> [Aim of the exercise]: What you write should be an exact copy of the material, from its first line through the line containing "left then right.".

> [Dataset extract]:
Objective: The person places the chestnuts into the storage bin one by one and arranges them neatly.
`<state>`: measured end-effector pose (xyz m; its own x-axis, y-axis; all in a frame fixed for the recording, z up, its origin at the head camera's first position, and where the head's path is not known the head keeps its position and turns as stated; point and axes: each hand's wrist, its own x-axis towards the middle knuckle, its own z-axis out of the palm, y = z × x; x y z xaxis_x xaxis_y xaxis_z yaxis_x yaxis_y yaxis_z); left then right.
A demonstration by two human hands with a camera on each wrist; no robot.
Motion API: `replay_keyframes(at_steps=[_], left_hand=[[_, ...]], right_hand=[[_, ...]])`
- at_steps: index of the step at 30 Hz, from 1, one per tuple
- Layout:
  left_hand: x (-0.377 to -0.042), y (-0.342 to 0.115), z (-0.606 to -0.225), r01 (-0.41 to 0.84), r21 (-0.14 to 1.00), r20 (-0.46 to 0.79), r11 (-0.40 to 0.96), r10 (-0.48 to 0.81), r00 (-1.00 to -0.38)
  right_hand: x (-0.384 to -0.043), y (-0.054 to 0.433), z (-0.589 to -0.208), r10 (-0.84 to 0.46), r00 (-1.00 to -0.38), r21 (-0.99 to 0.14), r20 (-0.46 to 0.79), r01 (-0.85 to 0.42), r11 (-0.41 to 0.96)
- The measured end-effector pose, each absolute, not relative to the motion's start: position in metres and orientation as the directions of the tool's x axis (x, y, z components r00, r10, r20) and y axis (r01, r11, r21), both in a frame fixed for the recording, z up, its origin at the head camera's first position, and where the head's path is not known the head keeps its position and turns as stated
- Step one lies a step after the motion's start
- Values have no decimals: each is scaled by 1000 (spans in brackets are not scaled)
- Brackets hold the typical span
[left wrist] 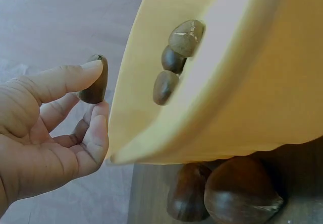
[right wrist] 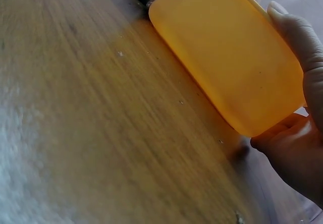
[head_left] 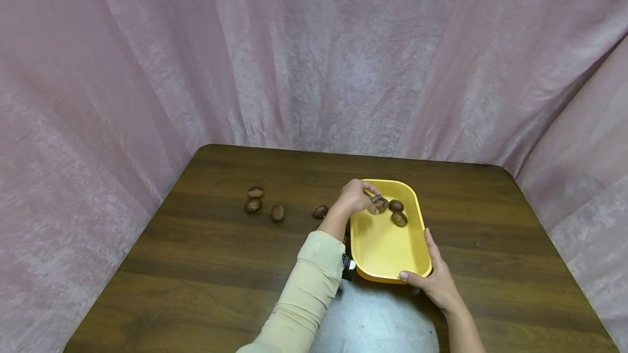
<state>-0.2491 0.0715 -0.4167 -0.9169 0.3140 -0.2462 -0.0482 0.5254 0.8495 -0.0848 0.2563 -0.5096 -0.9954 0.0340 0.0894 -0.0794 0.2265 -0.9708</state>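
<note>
My left hand [head_left: 354, 198] pinches a chestnut [left wrist: 96, 85] between thumb and fingers, over the far left part of a yellow plastic tub [head_left: 390, 252]. More chestnuts [left wrist: 165, 87] lie together inside the tub, close to where the left hand works; in the head view they gather near its far end. At the tub's near right corner, my right hand [head_left: 439, 282] grips the wall, its thumb at the near rim and fingers along the right side. The right wrist view shows the tub's outer wall [right wrist: 227, 57] against that hand.
Just left of the tub, chestnuts [head_left: 320, 212] lie on the brown wooden table [head_left: 206, 266], some partly hidden by the left arm. Farther left is a small group of chestnuts [head_left: 253, 205]. A grey sheet [head_left: 378, 320] lies at the near side. Pink curtains [head_left: 343, 59] hang behind.
</note>
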Motion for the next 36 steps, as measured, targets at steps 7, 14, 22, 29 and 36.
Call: replay_keyframes(at_steps=[7, 14, 22, 29, 36], left_hand=[[-255, 86, -416, -37, 791, -286, 611, 314, -905], [-263, 98, -422, -103, 769, -354, 631, 287, -890], [-270, 111, -439, -143, 746, -404, 650, 272, -873], [-269, 118, -454, -105, 685, -416, 721, 269, -868], [-266, 121, -459, -86, 670, -403, 737, 263, -877]], right_hand=[[-82, 258, -510, 44, -996, -969, 83, -71, 235], [-81, 257, -511, 45, -995, -973, 94, -82, 214], [-81, 256, -510, 55, -995, -970, 87, -72, 233], [-80, 256, -511, 63, -996, -971, 71, -55, 231], [-79, 256, -511, 56, -997, -979, 61, -49, 199]])
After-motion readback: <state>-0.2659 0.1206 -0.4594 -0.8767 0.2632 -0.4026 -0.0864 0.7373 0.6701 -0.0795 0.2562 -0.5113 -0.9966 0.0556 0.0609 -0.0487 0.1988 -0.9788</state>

> [Answer to this exercise]:
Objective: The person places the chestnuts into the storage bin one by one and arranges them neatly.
`<state>`: measured end-effector pose (xyz m; its own x-axis, y-axis; all in a frame fixed for the recording, z up, its origin at the head camera's first position, and where the head's path is not known the head keeps its position and turns as stated; point and axes: each hand's wrist, its own x-axis towards the middle knuckle, its own z-axis out of the palm, y = z × x; x y z xaxis_x xaxis_y xaxis_z yaxis_x yaxis_y yaxis_z); left then right.

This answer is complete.